» **DATASET EXCERPT**:
*****

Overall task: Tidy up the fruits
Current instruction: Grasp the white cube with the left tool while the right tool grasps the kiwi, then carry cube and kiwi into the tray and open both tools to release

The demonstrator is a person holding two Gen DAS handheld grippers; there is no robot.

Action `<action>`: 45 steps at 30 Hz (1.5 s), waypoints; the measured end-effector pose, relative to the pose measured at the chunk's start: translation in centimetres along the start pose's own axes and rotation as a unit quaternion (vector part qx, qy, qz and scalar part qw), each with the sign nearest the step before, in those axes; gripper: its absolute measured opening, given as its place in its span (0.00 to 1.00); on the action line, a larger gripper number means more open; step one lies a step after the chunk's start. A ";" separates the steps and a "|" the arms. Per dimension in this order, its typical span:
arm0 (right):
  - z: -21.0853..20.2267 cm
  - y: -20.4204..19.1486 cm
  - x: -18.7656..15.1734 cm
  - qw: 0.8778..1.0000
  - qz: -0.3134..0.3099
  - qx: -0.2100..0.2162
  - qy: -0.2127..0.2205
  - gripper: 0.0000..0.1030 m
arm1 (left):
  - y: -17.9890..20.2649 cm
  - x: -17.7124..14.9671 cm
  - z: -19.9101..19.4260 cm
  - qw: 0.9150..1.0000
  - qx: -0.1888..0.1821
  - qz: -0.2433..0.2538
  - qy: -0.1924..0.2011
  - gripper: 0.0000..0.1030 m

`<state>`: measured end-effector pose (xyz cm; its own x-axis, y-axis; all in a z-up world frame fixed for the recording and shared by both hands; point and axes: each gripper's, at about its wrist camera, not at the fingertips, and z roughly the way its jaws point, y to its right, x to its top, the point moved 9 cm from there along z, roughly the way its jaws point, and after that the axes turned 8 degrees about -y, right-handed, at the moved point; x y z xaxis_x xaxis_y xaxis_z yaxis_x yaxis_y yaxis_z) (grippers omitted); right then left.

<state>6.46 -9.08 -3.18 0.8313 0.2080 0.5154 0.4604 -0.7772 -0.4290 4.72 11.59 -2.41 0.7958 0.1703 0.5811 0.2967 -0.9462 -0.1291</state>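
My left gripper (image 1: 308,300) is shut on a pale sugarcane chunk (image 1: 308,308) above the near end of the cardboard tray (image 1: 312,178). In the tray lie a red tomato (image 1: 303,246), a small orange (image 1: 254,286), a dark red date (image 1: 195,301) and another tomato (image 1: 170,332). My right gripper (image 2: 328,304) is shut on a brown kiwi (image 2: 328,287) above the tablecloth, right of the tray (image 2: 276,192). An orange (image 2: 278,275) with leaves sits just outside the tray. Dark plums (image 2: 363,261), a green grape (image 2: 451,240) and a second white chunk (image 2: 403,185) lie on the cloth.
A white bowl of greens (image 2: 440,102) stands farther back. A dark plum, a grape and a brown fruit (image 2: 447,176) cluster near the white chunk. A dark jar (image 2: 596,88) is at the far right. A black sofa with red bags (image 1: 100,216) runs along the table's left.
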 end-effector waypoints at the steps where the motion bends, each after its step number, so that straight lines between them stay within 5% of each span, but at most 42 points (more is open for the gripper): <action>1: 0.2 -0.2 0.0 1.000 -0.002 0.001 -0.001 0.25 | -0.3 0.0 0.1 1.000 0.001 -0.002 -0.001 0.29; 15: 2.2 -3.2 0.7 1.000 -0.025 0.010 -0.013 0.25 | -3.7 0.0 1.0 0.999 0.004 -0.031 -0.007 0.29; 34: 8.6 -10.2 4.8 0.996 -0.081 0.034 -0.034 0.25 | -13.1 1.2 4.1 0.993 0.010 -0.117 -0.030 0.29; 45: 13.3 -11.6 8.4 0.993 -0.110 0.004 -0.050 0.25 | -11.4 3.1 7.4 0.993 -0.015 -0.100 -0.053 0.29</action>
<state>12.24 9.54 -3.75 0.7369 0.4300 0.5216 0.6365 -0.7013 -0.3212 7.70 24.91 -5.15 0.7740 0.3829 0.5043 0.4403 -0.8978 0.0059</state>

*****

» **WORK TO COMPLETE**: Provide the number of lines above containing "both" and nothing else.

» **RESPONSE BELOW**: 2